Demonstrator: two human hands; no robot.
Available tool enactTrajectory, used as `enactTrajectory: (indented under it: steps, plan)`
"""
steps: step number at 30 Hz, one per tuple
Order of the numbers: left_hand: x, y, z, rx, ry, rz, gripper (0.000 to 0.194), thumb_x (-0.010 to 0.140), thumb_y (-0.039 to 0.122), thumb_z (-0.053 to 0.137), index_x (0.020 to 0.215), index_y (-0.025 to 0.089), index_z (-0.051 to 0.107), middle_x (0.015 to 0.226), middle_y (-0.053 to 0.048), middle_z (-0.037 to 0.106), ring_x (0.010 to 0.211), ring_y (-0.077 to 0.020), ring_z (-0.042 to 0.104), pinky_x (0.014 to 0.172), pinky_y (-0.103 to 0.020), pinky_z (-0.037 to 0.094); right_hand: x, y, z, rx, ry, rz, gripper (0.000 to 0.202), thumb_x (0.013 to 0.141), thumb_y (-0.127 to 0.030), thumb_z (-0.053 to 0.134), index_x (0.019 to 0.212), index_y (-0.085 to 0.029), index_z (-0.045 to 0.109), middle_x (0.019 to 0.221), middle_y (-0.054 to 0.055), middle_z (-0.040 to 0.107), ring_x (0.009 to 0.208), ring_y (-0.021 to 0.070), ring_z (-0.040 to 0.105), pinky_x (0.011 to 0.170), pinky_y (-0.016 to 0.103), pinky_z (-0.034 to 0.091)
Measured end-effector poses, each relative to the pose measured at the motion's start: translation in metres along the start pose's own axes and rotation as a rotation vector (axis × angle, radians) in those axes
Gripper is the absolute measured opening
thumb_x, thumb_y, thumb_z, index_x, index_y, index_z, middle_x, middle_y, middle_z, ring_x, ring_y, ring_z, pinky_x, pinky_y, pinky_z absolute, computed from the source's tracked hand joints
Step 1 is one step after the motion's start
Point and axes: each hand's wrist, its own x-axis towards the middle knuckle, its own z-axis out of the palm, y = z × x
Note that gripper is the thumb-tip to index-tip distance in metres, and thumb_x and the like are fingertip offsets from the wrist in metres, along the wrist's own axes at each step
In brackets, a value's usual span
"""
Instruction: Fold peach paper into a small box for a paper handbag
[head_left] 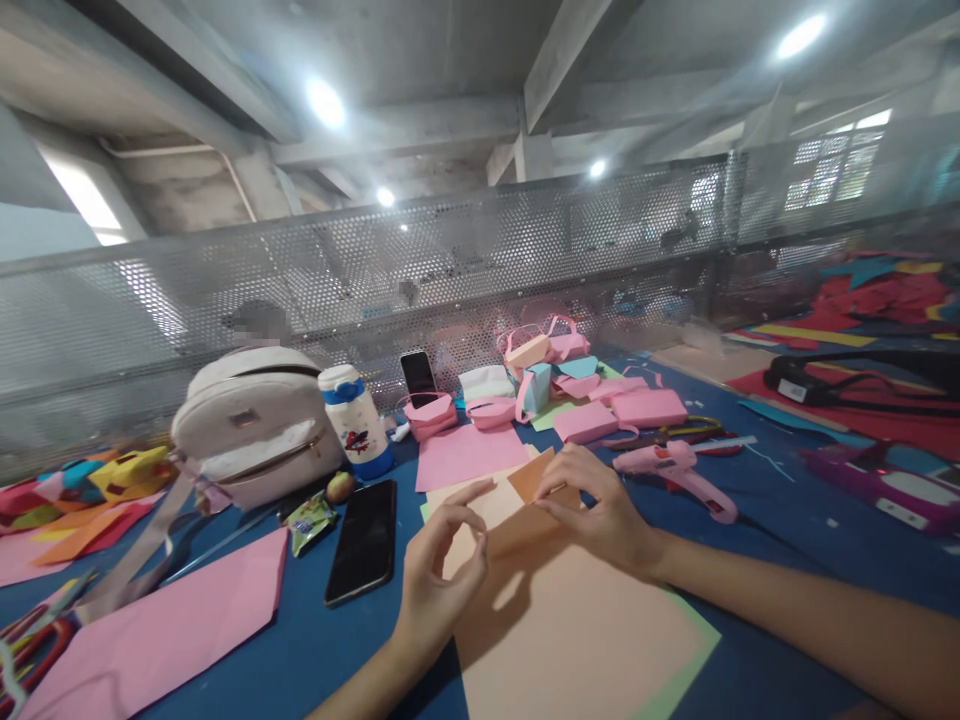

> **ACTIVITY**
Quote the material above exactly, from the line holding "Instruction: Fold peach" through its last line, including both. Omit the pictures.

> **EXERCISE OUTPUT**
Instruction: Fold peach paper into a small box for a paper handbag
[head_left] 

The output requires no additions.